I had a problem with my Yanmar 4JH3 HTE a few years ago that just about drove me crazy. Engine would not rev over 3000 RPM (eventually, over 2500).

I went so far as to replace the injectors, took the injection pump off to be bench tested, and nothing worked.

Also had the turbo checked out, washed the turbo, etc.

Bled the fuel system repeatedly.

This went on for about a year.

Finally I changed the fine fuel filter on the engine (which was not due), and the problem disappeared, and has not reappeared in several years.



NOW, I just installed the Maretron fuel flow sensors in the supply and return fuel lines, which I bought three years ago and never got around to installing.

I didn't bother to bleed the lines when I started it up again, as very little fuel went out of them, and I thought it might self bleed.

Well, it did not.
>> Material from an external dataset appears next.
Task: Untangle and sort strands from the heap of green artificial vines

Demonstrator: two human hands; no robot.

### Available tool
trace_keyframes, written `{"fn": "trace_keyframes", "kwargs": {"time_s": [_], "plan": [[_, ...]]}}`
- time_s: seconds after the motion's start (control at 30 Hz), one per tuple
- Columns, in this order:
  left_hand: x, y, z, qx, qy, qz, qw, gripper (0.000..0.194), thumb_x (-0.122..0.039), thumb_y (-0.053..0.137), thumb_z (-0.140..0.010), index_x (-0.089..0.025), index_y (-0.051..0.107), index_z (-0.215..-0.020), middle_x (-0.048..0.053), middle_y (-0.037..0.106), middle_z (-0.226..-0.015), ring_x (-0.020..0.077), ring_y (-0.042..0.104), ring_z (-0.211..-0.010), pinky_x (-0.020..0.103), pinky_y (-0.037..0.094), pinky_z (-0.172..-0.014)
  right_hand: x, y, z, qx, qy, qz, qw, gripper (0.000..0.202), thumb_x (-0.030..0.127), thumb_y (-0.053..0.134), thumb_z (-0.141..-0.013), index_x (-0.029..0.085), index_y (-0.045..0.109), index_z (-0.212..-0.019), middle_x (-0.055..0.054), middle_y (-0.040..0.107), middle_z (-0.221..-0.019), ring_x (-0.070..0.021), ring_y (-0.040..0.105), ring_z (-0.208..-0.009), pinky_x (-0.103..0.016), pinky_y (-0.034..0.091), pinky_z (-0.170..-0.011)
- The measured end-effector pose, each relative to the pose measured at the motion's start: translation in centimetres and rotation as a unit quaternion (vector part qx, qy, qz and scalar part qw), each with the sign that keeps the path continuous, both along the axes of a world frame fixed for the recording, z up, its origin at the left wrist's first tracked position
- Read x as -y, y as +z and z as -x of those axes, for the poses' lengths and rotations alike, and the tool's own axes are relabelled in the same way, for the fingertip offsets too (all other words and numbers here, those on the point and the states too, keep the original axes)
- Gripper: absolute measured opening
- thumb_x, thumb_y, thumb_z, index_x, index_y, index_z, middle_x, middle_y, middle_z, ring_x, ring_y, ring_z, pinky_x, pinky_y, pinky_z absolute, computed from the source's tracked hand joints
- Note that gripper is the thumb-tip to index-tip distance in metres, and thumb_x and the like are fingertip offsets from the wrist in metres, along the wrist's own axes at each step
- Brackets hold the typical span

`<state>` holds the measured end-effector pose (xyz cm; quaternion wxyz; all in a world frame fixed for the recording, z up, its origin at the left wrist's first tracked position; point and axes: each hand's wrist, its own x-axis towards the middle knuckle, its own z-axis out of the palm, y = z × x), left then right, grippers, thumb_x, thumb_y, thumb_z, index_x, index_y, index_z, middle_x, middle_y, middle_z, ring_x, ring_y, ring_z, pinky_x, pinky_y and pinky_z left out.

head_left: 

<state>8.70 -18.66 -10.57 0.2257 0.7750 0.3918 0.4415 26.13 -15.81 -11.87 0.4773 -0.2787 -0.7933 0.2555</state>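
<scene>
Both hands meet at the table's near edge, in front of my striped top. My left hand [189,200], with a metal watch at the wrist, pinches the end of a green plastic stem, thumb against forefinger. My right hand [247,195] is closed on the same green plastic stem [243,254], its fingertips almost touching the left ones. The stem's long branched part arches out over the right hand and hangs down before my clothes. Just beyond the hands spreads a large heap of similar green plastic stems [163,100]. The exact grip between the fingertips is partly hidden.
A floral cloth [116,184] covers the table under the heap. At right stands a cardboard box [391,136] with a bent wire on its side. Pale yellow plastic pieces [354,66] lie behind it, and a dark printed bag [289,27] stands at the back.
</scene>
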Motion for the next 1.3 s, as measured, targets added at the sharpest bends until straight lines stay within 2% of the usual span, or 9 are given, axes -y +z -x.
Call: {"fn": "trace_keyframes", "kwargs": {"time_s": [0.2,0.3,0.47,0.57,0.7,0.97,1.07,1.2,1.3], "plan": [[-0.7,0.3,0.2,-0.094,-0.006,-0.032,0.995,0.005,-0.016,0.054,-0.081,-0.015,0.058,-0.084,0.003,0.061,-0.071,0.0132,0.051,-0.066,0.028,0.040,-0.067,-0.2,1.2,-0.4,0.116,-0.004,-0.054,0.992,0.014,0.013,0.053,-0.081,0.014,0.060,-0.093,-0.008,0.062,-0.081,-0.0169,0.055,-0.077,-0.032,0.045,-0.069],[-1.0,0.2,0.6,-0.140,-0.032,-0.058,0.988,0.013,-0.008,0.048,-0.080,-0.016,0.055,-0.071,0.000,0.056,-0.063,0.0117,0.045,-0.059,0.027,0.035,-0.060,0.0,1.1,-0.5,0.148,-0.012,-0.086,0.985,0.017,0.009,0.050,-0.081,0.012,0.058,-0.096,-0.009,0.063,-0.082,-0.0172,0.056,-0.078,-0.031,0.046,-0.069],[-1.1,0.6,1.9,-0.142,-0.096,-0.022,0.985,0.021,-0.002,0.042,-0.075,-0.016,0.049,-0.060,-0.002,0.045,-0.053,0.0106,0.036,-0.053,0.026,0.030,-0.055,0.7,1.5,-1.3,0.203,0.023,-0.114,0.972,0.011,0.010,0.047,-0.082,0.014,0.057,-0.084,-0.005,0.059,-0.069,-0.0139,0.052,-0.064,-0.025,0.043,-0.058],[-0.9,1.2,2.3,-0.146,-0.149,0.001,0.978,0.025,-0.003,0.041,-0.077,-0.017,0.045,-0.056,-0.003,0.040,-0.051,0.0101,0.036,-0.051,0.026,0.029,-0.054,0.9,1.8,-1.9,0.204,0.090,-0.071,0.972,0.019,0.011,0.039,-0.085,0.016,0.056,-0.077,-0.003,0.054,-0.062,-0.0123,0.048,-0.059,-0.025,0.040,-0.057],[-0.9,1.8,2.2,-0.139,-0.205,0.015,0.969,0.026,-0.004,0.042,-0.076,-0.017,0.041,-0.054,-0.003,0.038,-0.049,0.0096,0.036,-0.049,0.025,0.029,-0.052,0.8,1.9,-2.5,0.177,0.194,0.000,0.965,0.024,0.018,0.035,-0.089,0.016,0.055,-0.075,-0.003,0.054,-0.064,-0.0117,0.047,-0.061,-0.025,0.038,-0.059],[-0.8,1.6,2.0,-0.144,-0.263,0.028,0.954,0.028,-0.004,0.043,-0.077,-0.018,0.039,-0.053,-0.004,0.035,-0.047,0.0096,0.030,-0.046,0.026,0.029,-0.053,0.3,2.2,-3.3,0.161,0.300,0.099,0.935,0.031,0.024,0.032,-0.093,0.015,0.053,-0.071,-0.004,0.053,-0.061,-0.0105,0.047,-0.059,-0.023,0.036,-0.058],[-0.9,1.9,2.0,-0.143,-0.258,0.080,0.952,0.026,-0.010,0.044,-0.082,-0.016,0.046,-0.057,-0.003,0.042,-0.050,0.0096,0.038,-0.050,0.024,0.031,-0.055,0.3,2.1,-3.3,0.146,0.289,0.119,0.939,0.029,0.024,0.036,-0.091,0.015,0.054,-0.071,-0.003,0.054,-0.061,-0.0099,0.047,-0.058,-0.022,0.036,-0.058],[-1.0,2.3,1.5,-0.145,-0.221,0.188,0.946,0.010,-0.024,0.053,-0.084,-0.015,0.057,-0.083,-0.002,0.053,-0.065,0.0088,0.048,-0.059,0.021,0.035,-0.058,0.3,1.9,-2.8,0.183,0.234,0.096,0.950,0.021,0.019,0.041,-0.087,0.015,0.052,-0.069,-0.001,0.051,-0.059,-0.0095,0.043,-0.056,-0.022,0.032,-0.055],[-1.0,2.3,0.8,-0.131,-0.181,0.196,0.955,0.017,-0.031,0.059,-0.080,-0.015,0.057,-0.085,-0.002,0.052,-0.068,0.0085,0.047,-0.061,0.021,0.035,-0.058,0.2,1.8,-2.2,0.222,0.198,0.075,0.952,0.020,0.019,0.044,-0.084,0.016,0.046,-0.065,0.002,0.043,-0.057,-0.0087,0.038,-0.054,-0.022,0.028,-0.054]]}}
The engine started and ran, but there was obviously air in the lines.

So since it was on my list anyway, I changed the fine fuel filter. For some reason, I couldn't bleed the new filter using the hand pump. So I started the engine briefly and let some fuel flow through, and then I was able to bleed it with no problem.
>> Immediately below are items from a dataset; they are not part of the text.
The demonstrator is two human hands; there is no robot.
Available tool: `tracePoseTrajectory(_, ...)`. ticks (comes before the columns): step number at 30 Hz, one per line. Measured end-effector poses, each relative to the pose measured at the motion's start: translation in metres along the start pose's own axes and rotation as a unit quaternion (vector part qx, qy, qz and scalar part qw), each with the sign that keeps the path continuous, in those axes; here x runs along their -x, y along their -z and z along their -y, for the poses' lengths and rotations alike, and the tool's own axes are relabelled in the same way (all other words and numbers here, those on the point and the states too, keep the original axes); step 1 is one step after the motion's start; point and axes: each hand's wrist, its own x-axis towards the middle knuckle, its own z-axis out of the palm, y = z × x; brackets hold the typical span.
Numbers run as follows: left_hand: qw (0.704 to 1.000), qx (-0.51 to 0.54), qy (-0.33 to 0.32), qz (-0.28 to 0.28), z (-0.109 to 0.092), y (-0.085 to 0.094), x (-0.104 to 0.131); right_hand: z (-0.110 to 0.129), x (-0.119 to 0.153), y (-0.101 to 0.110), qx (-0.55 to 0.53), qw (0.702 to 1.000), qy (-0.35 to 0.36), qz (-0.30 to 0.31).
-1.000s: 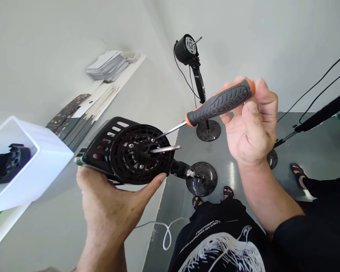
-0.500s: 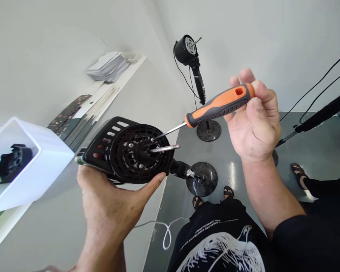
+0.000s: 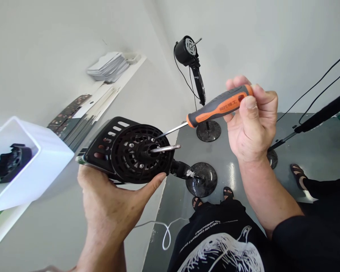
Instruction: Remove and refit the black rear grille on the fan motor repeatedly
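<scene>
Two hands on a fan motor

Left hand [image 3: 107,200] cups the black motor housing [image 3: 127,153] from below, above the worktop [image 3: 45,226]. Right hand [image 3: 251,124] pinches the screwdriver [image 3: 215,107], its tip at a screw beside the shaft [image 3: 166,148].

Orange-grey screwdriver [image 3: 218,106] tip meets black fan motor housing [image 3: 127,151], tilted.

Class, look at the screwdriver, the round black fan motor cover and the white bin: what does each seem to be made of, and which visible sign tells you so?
Screwdriver: bright, glossy shaft, likely steel; orange and dark grey handle, matt and ribbed, probably rubber-coated plastic.
Fan motor cover: black, slightly shiny, with moulded slots and ribs, so likely plastic; its protruding shaft looks like metal.
White bin: smooth, even white walls, probably plastic.
</scene>
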Motion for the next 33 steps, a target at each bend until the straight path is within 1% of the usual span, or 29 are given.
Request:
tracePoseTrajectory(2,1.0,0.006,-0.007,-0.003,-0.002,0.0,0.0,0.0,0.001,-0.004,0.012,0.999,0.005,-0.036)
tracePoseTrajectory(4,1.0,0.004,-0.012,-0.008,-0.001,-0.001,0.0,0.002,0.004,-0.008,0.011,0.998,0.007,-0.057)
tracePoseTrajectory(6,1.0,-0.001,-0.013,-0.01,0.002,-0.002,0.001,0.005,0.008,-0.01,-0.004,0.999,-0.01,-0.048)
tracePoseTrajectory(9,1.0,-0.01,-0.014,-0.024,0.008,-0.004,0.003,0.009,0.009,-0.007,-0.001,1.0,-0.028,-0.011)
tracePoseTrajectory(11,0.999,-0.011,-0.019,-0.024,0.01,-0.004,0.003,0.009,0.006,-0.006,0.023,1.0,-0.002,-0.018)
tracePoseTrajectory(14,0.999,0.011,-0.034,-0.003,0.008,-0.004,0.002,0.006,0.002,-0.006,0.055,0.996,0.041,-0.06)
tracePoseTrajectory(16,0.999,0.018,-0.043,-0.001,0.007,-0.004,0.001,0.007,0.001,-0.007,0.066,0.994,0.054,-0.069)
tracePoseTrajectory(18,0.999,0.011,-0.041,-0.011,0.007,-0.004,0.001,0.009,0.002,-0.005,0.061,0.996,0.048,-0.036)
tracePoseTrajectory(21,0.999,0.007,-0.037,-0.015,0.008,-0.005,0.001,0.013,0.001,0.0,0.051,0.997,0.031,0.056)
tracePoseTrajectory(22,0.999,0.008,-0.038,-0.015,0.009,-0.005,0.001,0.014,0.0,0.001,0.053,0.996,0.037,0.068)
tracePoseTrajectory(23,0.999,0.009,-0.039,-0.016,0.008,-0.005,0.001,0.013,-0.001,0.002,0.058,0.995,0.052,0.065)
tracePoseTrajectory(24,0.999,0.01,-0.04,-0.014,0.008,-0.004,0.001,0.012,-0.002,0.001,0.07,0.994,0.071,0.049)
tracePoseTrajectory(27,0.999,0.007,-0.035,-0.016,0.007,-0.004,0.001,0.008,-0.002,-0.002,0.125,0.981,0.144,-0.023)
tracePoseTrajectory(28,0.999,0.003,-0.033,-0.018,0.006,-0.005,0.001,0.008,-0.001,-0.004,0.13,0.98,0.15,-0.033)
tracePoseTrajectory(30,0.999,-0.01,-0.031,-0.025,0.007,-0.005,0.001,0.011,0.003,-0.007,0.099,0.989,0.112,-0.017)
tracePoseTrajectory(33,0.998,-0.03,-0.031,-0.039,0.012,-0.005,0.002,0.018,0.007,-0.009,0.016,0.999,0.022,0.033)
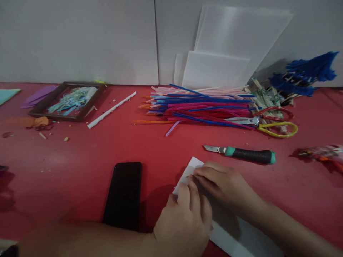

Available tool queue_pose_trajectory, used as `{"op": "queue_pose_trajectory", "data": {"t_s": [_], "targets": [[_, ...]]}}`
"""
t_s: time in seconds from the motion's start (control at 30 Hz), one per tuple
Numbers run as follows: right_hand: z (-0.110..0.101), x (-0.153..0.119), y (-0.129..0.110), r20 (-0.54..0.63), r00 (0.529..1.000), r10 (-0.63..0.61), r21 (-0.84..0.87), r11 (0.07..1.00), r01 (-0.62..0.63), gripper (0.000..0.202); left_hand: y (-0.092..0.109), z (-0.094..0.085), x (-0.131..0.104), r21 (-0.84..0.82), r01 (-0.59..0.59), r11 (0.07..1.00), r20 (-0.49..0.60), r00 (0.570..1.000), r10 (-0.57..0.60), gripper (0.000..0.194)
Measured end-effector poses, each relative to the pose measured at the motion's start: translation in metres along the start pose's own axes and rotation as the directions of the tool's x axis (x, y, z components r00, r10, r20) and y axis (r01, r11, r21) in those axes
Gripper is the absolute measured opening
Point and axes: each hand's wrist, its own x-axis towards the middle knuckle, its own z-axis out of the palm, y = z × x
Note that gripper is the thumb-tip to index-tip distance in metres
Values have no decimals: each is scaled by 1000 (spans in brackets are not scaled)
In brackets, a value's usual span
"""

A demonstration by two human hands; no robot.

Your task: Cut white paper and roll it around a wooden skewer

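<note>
A white board [252, 237] lies slantwise on the red table, its left corner poking out beyond my fingers. My left hand [184, 214] is closed on top of it, fingers curled down near its left edge. Just beyond, my right hand [222, 182] is pinched against the same board, its fingertips almost meeting those of the left. A tiny pale tip shows between the fingertips of both hands, and a small point juts out by the left hand's heel. What the fingers hold is otherwise hidden. To the left of my left hand lies a black phone [124, 194].
A cutter knife [249, 155] with bare blade lies beyond my right hand. Scissors [254, 120] rest on colourful pipe cleaners [203, 107]. White sheets [214, 69] lean on the wall. Farther left are a white strip [112, 109] and a brown frame [34, 112] holding scraps.
</note>
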Motion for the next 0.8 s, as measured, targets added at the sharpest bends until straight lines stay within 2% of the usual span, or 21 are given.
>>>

But now the engine behaves like it did back then. It won't rev much over 2500 RPM and misses over that.

I have checked and rechecked that everything is air tight, tightened the filter, bled it again.

Nothing works.

A couple of questions:

1. Do I need to bleed the high pressure lines, and can I do that with the engine running? I'm single handed so would be complicated to crank with stop button pushed while bleeding.


2. Are these engines very sensitive to restrictions in the fuel system? The Maretron units do of course produce some resistance.


Grateful as always for any tips.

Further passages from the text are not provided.